Open ld-archer opened 1 year ago

ld-archer commented 1 year ago

The child uplift interventions currently don't have a mechanism for stopping the payment when the child ages out of the eligible range (currently 16 for Scotland).

To know this we need to calculate the ages of children in the household. There are a couple of variables we can use from US to either directly record this or work it out where necessary. I'm ignoring the variables for number of children in household, fertility etc. as we already use them and have a good understanding:

For storing this information in csv we have 2 options.

  1. The bad: Add a new column for child 1, child 2, child 3 etc. and increment them until the age of 16.
  2. The ugly: Store child ages as a delimited string in a single column. Every child has a single age value in this list, and each year we read the string, modify the contents (age by 1 year) and re-stringify and store again.

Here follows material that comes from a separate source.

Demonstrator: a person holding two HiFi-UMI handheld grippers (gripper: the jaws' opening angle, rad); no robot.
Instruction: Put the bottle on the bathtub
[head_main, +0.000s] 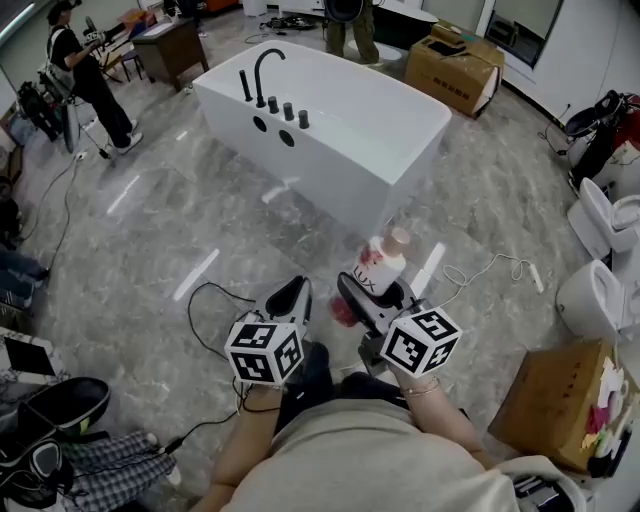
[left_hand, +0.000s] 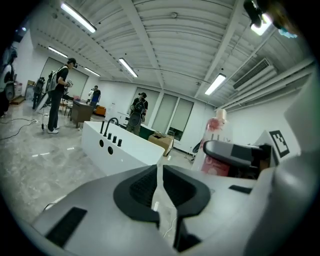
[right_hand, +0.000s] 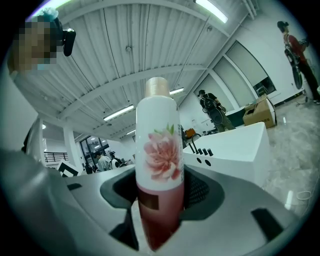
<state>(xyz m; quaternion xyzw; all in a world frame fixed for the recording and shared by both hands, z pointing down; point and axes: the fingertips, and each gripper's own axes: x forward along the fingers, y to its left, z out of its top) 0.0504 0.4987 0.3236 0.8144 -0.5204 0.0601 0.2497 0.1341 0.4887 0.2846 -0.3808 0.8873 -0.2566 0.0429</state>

I'm leaning heavily towards the ugly here, as it avoids the compllication of having to add max(nkids) number of columns and the complications that come with that in the pipeline e.g. replenishment.

RobertClay commented 1 year ago

just to add to this we'll need to write some new module(s)

I think option A makes the most sense to me.

ld-archer commented 1 year ago

Could just be handled in replenishment when we age the rest of the population? Or simply an ageing module to keep things really simple and in their own bucket? Option B would be the ideal when we get to the stage of doing life events but that would also not really be applicable to the children as they're not in the data yet.

RobertClay commented 1 year ago

I like an age module. Would need to remove ageing from repl which is easy. Makes sense to group relevent variables together

RobertClay commented 9 months ago

think age module covers this. close?